Simon verkörpert eine Periode in der Geschichte Berlins, auf die die Stadt stolz sein kann, weil sich in ihr wirtschaftlicher Aufstieg mit bürgerschaftlichem Sinn verband. Der erfolgreiche Unternehmer, zeitweise der größte Baumwollhändler auf dem Kontinent und einer der reichsten Männer Berlins, hat entscheidend dazu beigetragen, dass Berlin in die Reihe der großen Museumsmetropolen aufstieg, neben Paris, London und Wien. Dank seiner Großzügigkeit gingen bedeutende Werke und ganze Sammlungen ein in die Berliner Kunstmuseen und, vor allem, ihre ägyptischen und vorderasiatischen Abteilungen. Mit besonderer Hingabe förderte und finanzierte Simon die Ausgrabungen in Ägypten und im Vorderen Orient, mit denen die deutsche Wissenschaft damals Epoche machte.

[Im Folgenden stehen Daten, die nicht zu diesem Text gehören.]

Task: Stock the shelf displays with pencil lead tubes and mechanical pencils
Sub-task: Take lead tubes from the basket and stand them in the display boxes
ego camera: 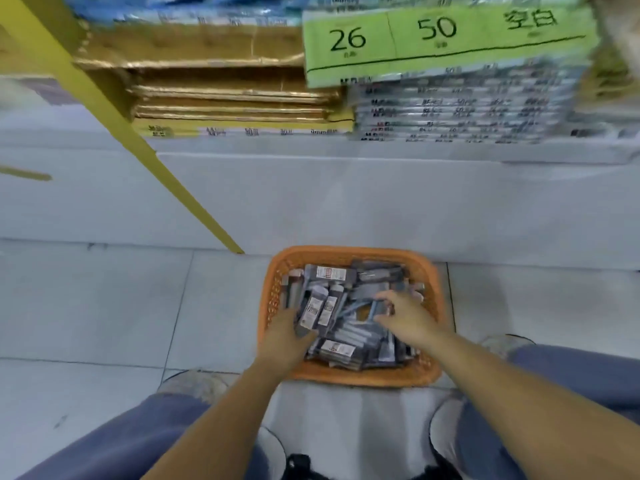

Simons Engagement galt nicht nur der Kultur, sondern auch den sozialen Krisenzonen seiner Zeit. Dass sich eine Gedenktafel für ihn am Stadtbad Mitte befindet, erinnert daran, dass er Mitbegründer der ersten Volksbadeanstalt war. Kinderheime, Ferienkolonien, Vereine zum Kinderschutz wie zum Zwecke der Heranführung breiter Bevölkerungskreise an Kunst und Wissenschaft – überall, wo sich die soziale Frage stellte, diese Schattenseite des wirtschaftlichen Aufschwungs, war Simon zur Stelle. Man schätzt, dass er in den neunziger Jahren des 19. Jahrhunderts zwischen einem Viertel und einem Drittel seines Jahreseinkommens dafür zur Verfügung stellte.